[RECORDED INFORMATION]
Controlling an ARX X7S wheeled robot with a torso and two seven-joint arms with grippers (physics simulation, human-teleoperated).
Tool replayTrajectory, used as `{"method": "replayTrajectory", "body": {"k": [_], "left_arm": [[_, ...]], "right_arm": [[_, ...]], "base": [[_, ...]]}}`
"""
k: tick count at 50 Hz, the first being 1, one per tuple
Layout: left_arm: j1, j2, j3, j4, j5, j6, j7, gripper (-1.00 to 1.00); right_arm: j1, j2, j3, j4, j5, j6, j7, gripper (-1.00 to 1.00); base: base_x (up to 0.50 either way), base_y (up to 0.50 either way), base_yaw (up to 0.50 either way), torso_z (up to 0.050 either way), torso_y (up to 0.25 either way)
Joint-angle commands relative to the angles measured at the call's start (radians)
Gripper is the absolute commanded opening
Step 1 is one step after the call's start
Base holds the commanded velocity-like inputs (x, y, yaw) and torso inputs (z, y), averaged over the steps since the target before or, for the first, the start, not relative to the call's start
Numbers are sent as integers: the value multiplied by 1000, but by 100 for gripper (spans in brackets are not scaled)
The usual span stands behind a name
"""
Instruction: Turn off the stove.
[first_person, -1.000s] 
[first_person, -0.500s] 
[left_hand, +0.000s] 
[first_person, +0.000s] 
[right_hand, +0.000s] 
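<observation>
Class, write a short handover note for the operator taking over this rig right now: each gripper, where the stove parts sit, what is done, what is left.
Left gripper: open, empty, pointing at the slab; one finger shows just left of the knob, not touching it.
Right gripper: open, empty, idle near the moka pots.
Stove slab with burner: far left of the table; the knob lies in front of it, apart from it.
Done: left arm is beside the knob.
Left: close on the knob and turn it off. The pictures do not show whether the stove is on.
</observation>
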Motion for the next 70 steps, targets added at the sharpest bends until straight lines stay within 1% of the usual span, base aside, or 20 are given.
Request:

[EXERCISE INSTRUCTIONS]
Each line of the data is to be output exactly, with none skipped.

[THE COMPLETED TASK]
Controlling an ARX X7S wheeled robot with a torso and two seven-joint arms with grippers (physics simulation, human-teleoperated).
Tool replayTrajectory, used as `{"method": "replayTrajectory", "body": {"k": [_], "left_arm": [[_, ...]], "right_arm": [[_, ...]], "base": [[_, ...]]}}`
"""
k: tick count at 50 Hz, the first being 1, one per tuple
Layout: left_arm: j1, j2, j3, j4, j5, j6, j7, gripper (-1.00 to 1.00); right_arm: j1, j2, j3, j4, j5, j6, j7, gripper (-1.00 to 1.00); base: base_x (up to 0.50 either way), base_y (up to 0.50 either way), base_yaw (up to 0.50 either way), torso_z (up to 0.050 either way), torso_y (up to 0.25 either way)
Joint-angle commands relative to the angles measured at the call's start (radians)
Gripper is the absolute commanded opening
Step 1 is one step after the call's start
Base holds the commanded velocity-like inputs (x, y, yaw) and torso inputs (z, y), averaged over the steps since the target before or, for the first, the start, not relative to the call's start
Numbers are sent as integers: the value multiplied by 1000, but by 100 for gripper (spans in brackets are not scaled)
The usual span stands behind a name
"""
Instruction: Turn off the stove.
[first_person, -1.000s] 
[first_person, -0.500s] 
[left_hand, +0.000s] 
[first_person, +0.000s] 
[right_hand, +0.000s] 
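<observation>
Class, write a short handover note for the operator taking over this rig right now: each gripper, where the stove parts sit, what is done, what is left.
Left gripper: open, empty, pointing at the slab; one finger shows just left of the knob, not touching it.
Right gripper: open, empty, idle near the moka pots.
Stove slab with burner: far left of the table; the knob lies in front of it, apart from it.
Done: left arm is beside the knob.
Left: close on the knob and turn it off. The pictures do not show whether the stove is on.
</observation>
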Motion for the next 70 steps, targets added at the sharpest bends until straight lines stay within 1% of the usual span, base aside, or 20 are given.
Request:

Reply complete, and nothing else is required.